Postby cboody » Thu Nov 28, 2013 2:20 am

Rick wrote:Such an important topic that deserves to come to the head of the class once again. To turn the question around, just for fun, can anyone think of any tunes that stand just fine on their own without any embellishing - by just playing the melody? Now that I think of it, I don't think there are any. Every tune, in my humble opinion, needs some embellishment, no?

Curious to also see if the participants with such good input in 2010 are still around. And whether they have any updates.

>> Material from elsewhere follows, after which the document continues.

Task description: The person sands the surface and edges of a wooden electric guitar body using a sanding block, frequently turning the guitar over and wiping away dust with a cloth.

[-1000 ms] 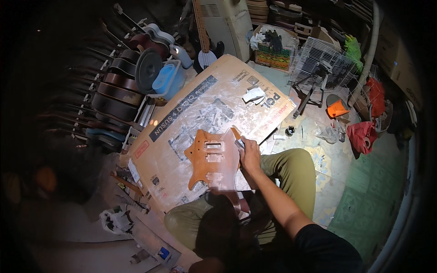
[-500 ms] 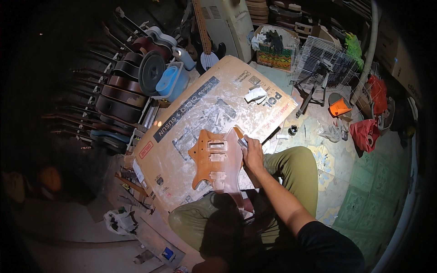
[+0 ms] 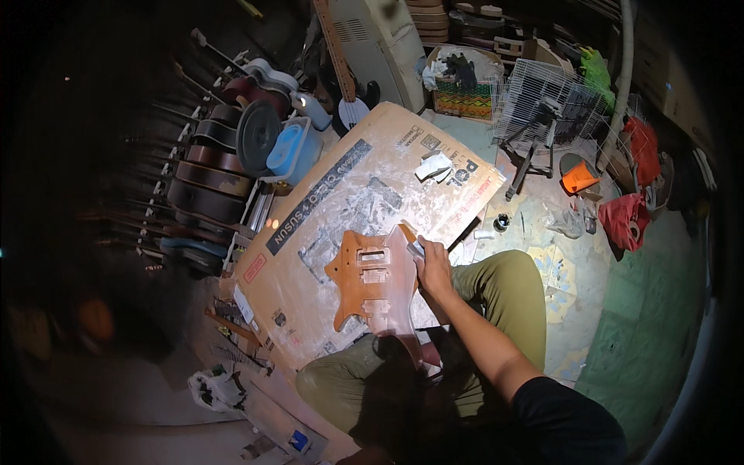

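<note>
An unfinished wooden electric guitar body (image 3: 393, 279) rests across my lap and over the near part of a cardboard sheet. Its surface is brown and coated with pale dust, with rectangular pickup cavities cut into it. My right hand (image 3: 435, 270) is closed around a small grey block (image 3: 416, 250), which looks like a sanding block, pressed to the body's upper right edge. The palm covers most of that block. My left hand does not show; the near end of the body lies in dark shadow by my legs.
White dust covers the flattened cardboard (image 3: 310, 225), where a crumpled white cloth (image 3: 434, 166) lies. Guitars (image 3: 209, 182) stand in a rack at the left, beside a blue tub (image 3: 298, 151). A wire cage (image 3: 535, 97), black stand (image 3: 531, 159) and red bag (image 3: 624, 221) are at the right.
The view has tilted slightly. The guitar body and my right hand sit a little lower in the picture, and the hand remains at the same edge with the block.
</note>
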Demonstrator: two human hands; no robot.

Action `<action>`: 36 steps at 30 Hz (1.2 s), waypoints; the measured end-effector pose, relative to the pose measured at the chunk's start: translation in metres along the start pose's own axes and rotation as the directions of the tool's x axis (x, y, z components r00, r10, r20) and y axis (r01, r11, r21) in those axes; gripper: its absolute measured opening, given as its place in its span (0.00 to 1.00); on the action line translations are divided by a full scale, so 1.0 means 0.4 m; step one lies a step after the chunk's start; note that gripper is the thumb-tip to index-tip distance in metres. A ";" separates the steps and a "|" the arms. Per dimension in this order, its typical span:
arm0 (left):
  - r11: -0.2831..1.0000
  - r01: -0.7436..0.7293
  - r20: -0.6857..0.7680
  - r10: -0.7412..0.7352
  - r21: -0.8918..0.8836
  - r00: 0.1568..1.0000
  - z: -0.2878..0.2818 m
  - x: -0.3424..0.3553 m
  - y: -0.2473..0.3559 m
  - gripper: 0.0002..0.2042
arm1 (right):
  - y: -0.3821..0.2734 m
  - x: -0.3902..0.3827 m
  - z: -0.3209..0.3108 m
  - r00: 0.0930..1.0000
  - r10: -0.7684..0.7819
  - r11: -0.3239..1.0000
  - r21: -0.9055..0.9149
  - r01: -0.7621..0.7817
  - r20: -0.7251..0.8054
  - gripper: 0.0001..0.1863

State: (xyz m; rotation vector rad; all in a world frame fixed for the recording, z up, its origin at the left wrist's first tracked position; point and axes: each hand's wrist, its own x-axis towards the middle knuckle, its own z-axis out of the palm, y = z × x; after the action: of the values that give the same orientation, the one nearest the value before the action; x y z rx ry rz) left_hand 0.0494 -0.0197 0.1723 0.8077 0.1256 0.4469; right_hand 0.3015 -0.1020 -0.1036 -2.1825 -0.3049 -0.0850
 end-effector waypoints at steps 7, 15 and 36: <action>0.999 0.026 -0.015 -0.027 -0.045 1.000 -0.003 0.049 -0.006 0.38 | 0.000 -0.001 0.000 0.999 0.040 0.999 0.013 -0.040 0.018 0.31; 0.994 0.056 -0.024 -0.058 -0.096 0.998 -0.005 0.087 -0.011 0.39 | -0.003 0.000 0.001 0.996 0.087 0.996 0.030 -0.088 0.027 0.30; 0.980 0.056 -0.041 -0.065 -0.189 0.997 0.002 0.125 -0.025 0.41 | 0.022 -0.005 0.020 0.996 0.094 0.995 0.020 -0.094 -0.006 0.31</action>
State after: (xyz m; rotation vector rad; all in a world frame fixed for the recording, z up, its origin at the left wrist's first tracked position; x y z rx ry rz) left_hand 0.0981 -0.0046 0.1688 0.6062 0.1487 0.4140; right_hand 0.3015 -0.1009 -0.1155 -2.1730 -0.1983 -0.0365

The answer is yes, but it really depends on what kinds of tunes you are talking about and the circumstances of performance. Listen to Stephen Seifert's version of Southwind. There's scarcely anything added to the melody except an occasional harmony note and the result is entrancing. On the other hand, no good player of Irish Trad Music would do a slow air without quite a bit of ornamentation, tempo changes, and passing notes of various sorts. Still, I have heard fine performances of many slow tunes without much if anything other than the melody played by HD, fiddle, whistle and flute. If the player gets inside the tune it will happen. In the jazz world, or the bluegrass world, or some other traditional worlds passing the lead is practiced and each player improvises on the tune or chord structure. Simply playing the melody would be out of place there.

And yes, I'm still here!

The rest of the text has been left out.